Certainly across biosciences, a notable trend has been the lists of authors for single papers getting longer. This is especially true for the high impact journals and reflects the evolution of the practice of scientific research from individual investigator to large teams of scientists all working on various parts of a single question or problem. Part of this evolution is due to the need to use many methodologies to completely tell a single scientific “story” –in many cases considerably more techniques than any one single investigator can manage.
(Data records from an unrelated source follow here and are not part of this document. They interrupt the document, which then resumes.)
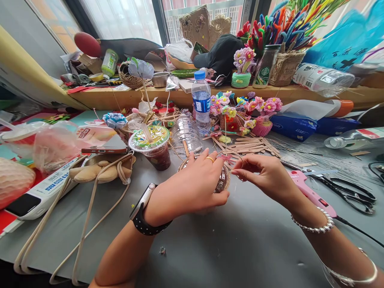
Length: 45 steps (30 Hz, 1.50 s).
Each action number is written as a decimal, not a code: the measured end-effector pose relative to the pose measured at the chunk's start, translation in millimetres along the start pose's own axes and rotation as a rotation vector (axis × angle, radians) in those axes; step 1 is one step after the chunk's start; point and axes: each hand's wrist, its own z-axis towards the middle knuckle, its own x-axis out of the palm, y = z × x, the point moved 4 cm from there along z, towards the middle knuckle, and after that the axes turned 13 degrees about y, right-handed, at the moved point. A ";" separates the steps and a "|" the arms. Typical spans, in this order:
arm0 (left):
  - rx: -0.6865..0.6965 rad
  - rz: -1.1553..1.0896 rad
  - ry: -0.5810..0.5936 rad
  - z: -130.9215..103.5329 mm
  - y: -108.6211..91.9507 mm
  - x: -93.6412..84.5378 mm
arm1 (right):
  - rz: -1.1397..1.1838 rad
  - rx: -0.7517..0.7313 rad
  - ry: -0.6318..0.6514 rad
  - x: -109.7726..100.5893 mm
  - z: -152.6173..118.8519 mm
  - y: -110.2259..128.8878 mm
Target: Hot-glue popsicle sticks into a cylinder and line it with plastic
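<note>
My left hand [192, 180] lies over a twine-wrapped plastic bottle piece [222, 182], gripping it from above with the fingers spread across it. Clear, ridged plastic shows inside its twine rim; the rest is hidden under the hand. Just to the right, my right hand [264, 174] pinches a thin strand of twine [235, 153] between thumb and forefinger. Part of the strand loops above the bottle piece. A pink glue gun [312, 194] and black scissors [351, 194] lie beside my right wrist.
A lidded drink cup [150, 146], a clear bottle [187, 134] and a blue-capped water bottle [201, 104] stand or lie beyond my hands. Flat wooden sticks [252, 146] are scattered behind them. At left sit a corded bag [102, 172] and a phone [105, 149]. Crafted flowers [231, 108] line the back.
</note>
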 end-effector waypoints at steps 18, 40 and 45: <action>-0.021 0.015 -0.007 0.0 -1.2 -0.4 | -0.001 0.010 0.000 0.5 0.5 1.0; 0.294 -0.048 0.051 -6.0 2.9 -15.0 | -0.129 0.077 0.232 -20.8 -14.0 5.5; 0.043 0.010 -0.042 -8.8 8.0 -10.0 | -0.140 0.059 0.243 -21.3 -12.8 6.0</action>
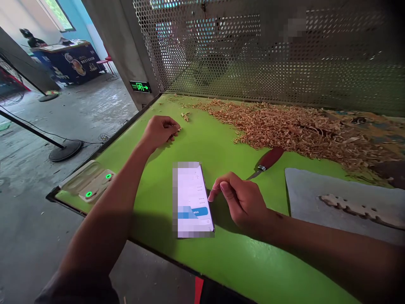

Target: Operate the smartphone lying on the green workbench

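We look down on a green bench [221, 261] backed by a perforated metal screen [268, 50]. A wide drift of wood shavings [284, 126] runs from twelve o'clock toward three. At four o'clock lies a grey mat [310, 194] bearing a pale carved wooden piece [354, 207]. At the centre a phone [193, 198] lies flat, its screen lit. Our right hand [240, 200] rests just beside its right edge, fingers curled loosely, grip holding nothing; the fingertips may touch the phone's rim, though we cannot tell. Our left hand [160, 131] sits at eleven o'clock, loosely clenched on the bench. A red-handled knife [267, 161] lies at one o'clock of the right hand. At nine o'clock sits a small case [87, 181] with green lights.
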The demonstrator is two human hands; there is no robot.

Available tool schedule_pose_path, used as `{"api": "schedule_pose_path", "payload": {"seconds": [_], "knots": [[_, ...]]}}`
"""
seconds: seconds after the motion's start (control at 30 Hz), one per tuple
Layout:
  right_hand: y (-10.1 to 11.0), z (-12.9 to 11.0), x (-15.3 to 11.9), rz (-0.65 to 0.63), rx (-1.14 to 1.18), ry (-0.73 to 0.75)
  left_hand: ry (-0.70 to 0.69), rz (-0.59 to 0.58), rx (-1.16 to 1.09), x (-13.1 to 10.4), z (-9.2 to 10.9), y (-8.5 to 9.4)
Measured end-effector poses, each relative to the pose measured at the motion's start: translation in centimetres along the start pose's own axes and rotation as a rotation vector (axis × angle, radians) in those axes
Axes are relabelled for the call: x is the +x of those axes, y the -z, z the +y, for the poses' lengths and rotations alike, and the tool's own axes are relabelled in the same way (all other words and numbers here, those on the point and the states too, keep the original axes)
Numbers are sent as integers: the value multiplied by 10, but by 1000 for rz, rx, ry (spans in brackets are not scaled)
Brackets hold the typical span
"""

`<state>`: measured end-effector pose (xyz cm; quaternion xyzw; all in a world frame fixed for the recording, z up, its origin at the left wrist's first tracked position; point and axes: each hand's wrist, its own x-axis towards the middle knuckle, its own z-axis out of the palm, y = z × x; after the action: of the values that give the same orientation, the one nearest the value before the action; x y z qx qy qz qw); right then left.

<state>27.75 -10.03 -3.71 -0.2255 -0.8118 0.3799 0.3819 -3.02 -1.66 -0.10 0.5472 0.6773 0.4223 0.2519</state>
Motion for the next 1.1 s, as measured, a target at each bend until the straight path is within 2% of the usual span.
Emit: {"api": "schedule_pose_path", "payload": {"seconds": [0.47, 0.6, 0.73, 0.83, 1.1], "knots": [[0, -2, 1, -9, -20, -14, 8, -11, 19, -1, 3, -1], [0, -4, 4, -77, -102, -1, -14, -18, 15, 1, 0, 0], [1, -5, 6, -154, -128, 98, -25, -53, 18, -1, 0, -1], [2, -7, 5, -113, -117, 131, -18, -92, 38, -2, 2, -1], [2, -8, 5, -64, -122, 78, -19, -187, 53, -4, 0, -1]]}}
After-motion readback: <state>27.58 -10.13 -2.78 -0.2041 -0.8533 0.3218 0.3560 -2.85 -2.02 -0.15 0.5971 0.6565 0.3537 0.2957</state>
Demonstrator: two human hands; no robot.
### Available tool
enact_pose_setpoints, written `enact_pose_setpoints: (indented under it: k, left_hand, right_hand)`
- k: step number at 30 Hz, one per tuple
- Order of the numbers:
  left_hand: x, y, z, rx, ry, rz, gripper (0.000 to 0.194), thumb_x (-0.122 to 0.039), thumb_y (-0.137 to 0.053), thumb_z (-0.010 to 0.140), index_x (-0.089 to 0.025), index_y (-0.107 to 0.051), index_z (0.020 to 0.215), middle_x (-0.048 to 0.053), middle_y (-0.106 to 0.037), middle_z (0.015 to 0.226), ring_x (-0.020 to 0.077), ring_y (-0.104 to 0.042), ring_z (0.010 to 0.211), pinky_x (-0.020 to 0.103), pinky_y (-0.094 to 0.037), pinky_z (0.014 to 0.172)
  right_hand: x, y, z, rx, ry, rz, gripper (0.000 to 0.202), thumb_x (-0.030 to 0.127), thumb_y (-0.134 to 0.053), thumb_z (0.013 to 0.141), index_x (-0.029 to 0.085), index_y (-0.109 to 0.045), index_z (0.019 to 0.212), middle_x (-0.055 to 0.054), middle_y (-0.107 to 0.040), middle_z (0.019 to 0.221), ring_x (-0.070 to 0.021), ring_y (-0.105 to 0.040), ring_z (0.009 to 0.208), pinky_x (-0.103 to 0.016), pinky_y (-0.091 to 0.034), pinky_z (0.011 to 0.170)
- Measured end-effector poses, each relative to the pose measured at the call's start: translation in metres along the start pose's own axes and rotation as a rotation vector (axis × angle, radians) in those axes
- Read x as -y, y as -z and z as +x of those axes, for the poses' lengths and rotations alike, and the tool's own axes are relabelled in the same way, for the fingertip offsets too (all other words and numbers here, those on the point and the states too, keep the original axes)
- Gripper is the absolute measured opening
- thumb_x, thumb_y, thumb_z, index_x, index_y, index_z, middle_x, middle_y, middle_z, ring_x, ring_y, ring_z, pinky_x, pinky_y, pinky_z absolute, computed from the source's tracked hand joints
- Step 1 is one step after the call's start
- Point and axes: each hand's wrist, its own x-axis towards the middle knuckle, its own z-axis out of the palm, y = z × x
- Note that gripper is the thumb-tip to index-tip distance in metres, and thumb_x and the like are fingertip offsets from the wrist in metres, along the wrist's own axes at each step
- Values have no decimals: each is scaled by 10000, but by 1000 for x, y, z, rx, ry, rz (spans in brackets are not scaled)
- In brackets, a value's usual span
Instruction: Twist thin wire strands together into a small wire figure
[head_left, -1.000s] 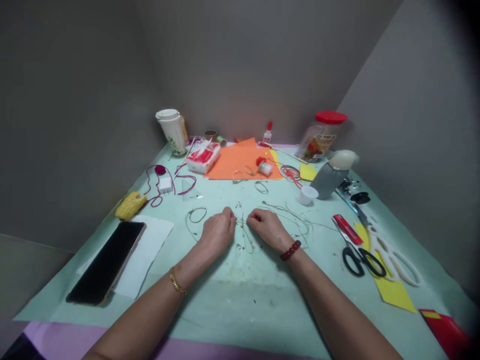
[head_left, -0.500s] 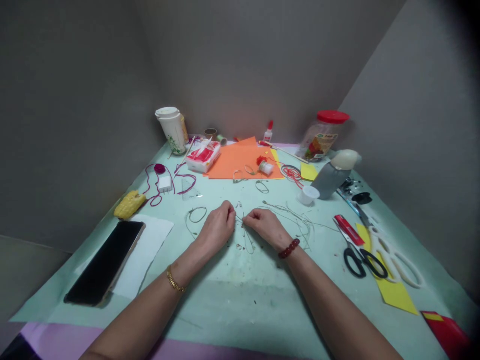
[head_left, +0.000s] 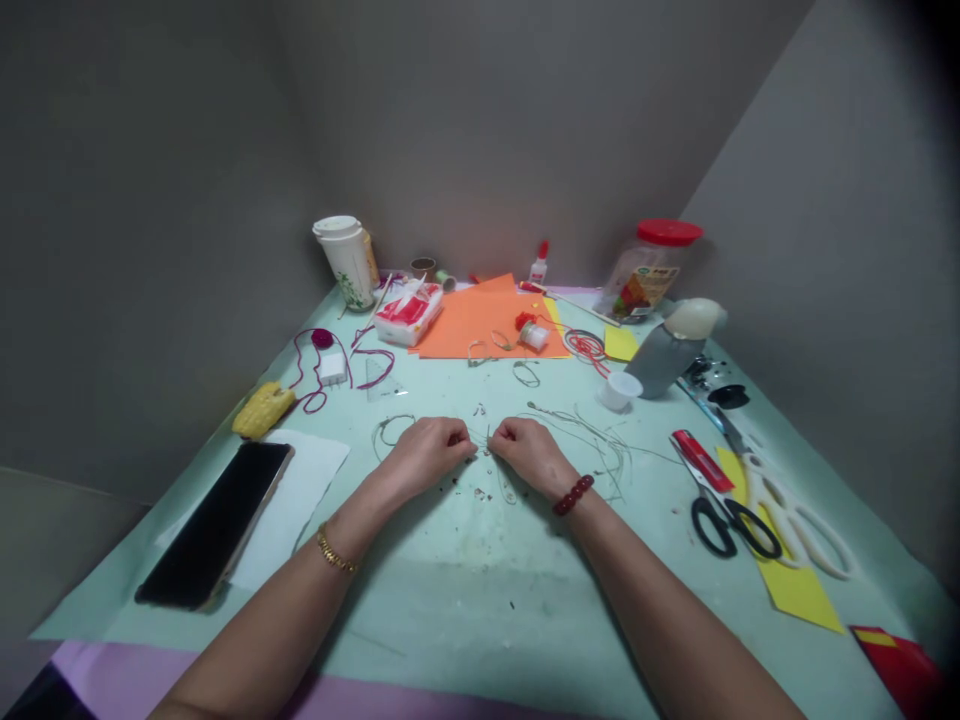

This team approach has been explicitly pushed in recent years, most saliently by the recently retired NIH director,
Elias Zerhouni. There are some real problems however with the team approach. One of the most important is that maintaining quality control over the entire corpus of experiments that make up a team-authored paper becomes potentially
challenging. An additional complication is that with large teams, who actually did what becomes opaque to the reviewer.
I’m not advocating a wholesale return to single PI science in biology–the subject matter has become too complex for many questions in the discipline. Rather, I’m urging a renewed appreciation for what can be accomplished in a single PI laboratory, where, in outstanding cases, a single creative mind can design an elegant set of experiments that like a fine gem, outshine the industrial output of large team labs.
Going further, it seems to me that with appropriate Science 2.0 sharing approaches, we may see a new renaissance of individual investigators re-using data produced by very large groups in imaginative ways that lead to real scientific progress.